I've hit one more bump in the road of migrating from the old mysql_*()
functions to the new PDO class:
I have a the following table:
CREATE TABLE `test` (
`Id` tinyint(4) unsigned zerofill NOT NULL,
`UserName` varchar(4) NOT NULL,
`TestDecimal` decimal(6,0) unsigned zerofill DEFAULT NULL,
PRIMARY KEY (`Id`)
) ENGINE=InnoDB DEFAULT CHARSET=utf8;
Note the zerofill'ed Id
and TestDecimal
fields.
If I run the following code, using the old mysql_*()
functions:
$SqlQuery = "SELECT * FROM test";
$Sql_Result = mysql_query($SqlQuery);
var_dump(mysql_fetch_array($Sql_Result));
I get the following output, with the correctly zerofilled Id
column:
array (size=6)
0 => string '0001' (length=4)
'Id' => string '0001' (length=4)
1 => string 'alex' (length=4)
'UserName' => string 'alex' (length=4)
2 => string '000002' (length=6)
'TestDecimal' => string '000002' (length=6)
However, if I do the same using PDO, like so:
$SqlQuery = "SELECT * FROM test";
$SqlResult = $MysqlPDO->prepare($SqlQuery);
$SqlResult->execute();
var_dump($SqlResult->fetch(PDO::FETCH_BOTH));
I get this output, with the incorrectly non-zerofilled Id
column:
array (size=6)
'Id' => int 1
0 => int 1
'UserName' => string 'alex' (length=4)
1 => string 'alex' (length=4)
'TestDecimal' => string '000002' (length=6)

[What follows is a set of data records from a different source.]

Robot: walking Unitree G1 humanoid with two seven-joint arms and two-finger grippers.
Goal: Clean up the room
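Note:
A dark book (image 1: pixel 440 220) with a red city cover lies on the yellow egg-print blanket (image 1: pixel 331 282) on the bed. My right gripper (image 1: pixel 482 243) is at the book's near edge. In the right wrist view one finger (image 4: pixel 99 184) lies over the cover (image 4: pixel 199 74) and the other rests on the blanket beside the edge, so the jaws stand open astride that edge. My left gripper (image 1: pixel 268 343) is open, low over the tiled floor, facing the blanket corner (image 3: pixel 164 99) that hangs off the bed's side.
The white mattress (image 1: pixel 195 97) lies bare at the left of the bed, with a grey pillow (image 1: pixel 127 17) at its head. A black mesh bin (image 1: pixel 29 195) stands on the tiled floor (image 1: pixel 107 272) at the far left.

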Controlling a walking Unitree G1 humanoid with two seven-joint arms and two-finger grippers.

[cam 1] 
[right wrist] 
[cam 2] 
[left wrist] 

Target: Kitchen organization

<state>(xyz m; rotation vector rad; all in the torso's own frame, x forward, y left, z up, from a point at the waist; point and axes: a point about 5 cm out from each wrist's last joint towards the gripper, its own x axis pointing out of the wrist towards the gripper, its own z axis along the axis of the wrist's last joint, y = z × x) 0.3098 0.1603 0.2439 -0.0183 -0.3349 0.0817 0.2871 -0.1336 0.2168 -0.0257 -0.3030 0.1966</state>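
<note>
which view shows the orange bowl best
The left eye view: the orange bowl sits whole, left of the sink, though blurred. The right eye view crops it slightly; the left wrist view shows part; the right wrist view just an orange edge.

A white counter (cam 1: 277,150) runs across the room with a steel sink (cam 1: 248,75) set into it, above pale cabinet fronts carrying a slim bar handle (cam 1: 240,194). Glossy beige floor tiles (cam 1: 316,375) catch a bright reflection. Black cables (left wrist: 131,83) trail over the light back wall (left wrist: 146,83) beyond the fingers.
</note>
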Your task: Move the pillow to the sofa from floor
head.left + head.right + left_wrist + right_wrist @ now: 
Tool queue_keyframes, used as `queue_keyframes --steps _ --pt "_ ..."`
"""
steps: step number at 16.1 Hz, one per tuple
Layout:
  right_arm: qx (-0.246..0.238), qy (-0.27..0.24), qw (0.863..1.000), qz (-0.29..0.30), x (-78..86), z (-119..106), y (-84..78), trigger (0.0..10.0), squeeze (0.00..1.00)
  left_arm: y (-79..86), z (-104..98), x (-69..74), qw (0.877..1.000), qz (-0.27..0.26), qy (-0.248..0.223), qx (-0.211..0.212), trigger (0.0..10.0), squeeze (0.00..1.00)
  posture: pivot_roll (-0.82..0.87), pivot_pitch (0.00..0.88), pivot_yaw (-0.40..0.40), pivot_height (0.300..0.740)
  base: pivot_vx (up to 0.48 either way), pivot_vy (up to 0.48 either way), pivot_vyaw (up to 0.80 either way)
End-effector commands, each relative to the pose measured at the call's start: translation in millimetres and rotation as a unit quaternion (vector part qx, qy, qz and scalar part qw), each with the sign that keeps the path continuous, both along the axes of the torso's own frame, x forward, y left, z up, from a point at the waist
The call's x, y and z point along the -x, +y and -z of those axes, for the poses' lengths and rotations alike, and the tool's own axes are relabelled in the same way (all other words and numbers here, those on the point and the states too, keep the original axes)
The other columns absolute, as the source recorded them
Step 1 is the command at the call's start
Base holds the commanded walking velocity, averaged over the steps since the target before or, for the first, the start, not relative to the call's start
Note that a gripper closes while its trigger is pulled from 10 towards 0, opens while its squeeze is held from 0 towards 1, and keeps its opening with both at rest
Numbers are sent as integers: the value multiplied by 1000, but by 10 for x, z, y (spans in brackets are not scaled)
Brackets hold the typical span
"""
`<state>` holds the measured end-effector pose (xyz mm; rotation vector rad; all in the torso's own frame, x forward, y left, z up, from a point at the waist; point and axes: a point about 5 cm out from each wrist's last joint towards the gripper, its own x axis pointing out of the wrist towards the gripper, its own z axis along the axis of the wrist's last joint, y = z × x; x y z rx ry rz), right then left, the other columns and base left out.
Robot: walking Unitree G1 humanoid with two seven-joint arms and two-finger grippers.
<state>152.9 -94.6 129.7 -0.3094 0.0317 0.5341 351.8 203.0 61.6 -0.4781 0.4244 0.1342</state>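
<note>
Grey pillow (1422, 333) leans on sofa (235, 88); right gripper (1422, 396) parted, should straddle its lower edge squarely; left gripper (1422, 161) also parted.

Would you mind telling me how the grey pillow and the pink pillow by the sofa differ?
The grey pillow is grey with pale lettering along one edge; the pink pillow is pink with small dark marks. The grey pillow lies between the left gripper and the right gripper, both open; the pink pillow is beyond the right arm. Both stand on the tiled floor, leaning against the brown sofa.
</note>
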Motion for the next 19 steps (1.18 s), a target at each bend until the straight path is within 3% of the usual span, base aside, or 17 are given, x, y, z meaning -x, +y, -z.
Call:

2 => string '000002' (length=6)
It seems like the PDO class is looking at the column type and returning a matching variable type (integer in this case) in PHP.
After some searching I found out about the PDO::ATTR_STRINGIFY_FETCHES
attribute which can be set to force all MYSQL results to be return as strings, while this seems to work (I get a string instead of an int), it still doesn't return the leading zeros:
array (size=6)
'Id' => string '1' (length=1)
0 => string '1' (length=1)
'UserName' => string 'alex' (length=4)
1 => string 'alex' (length=4)
'TestDecimal' => string '000002' (length=6)
2 => string '000002' (length=6)
It seems to work correctly with the decimal(6,0) zerofill
field, but not with the tinyint(4) zerofill
field...
Is there any way to make this work, or will I have to go over my codebase and find out what breaks with this change (I already identified a couple of things which don't work anymore...)?
Demo code.
you may use LPAD
?
try this: SELECT *, LPAD( Id, 3, '0') AS zero_Fill_Id FROM test
should change 3
according to int size: maybe 4 for this situation?
Update:
I don't think change int to decimal to be good practice, why I'll not go deeper at this, you can search on that subject.
I think you use mysqlnd
driver, what I've found about it (check if enabled How to know if MySQLnd is the active driver?):
Advantages of using mysqlnd for PDO
mysqlnd returns native data types when using Server-side Prepared Statements, for example an INT column is returned as an integer variable not as a string. That means fewer data conversions internally.
source: How to get numeric types from MySQL using PDO?
In this case there is PDO::ATTR_STRINGIFY_FETCHES
which in your case should be set to true
, also you can give try to PDO::ATTR_EMULATE_PREPARES
attribute farther see: PDO MySQL: Use PDO::ATTR_EMULATE_PREPARES or not?
...
$pdo->setAttribute(PDO::ATTR_STRINGIFY_FETCHES, true);
Hope this helps in any case or anyone :))
I'd write small routine to patch the PDO output to suit the requirements, and try to make the least amout of changes to the coding.
$results = pdoFix($SqlResult->fetchAll(PDO::FETCH_BOTH))
function pdoFix($results) {
foreach ($results as &$row) { // note the "&"
$row[0] = sprintf("%'04s",$row[0]); // zerofill '0'
$row['id'] = sprintf("%'04s",$row['id']); // zerofill 'id'
}
unset($row); // break the reference with the last element
return $results;
}
Note: The other answers are just as good, pick one that you are most comfortable with.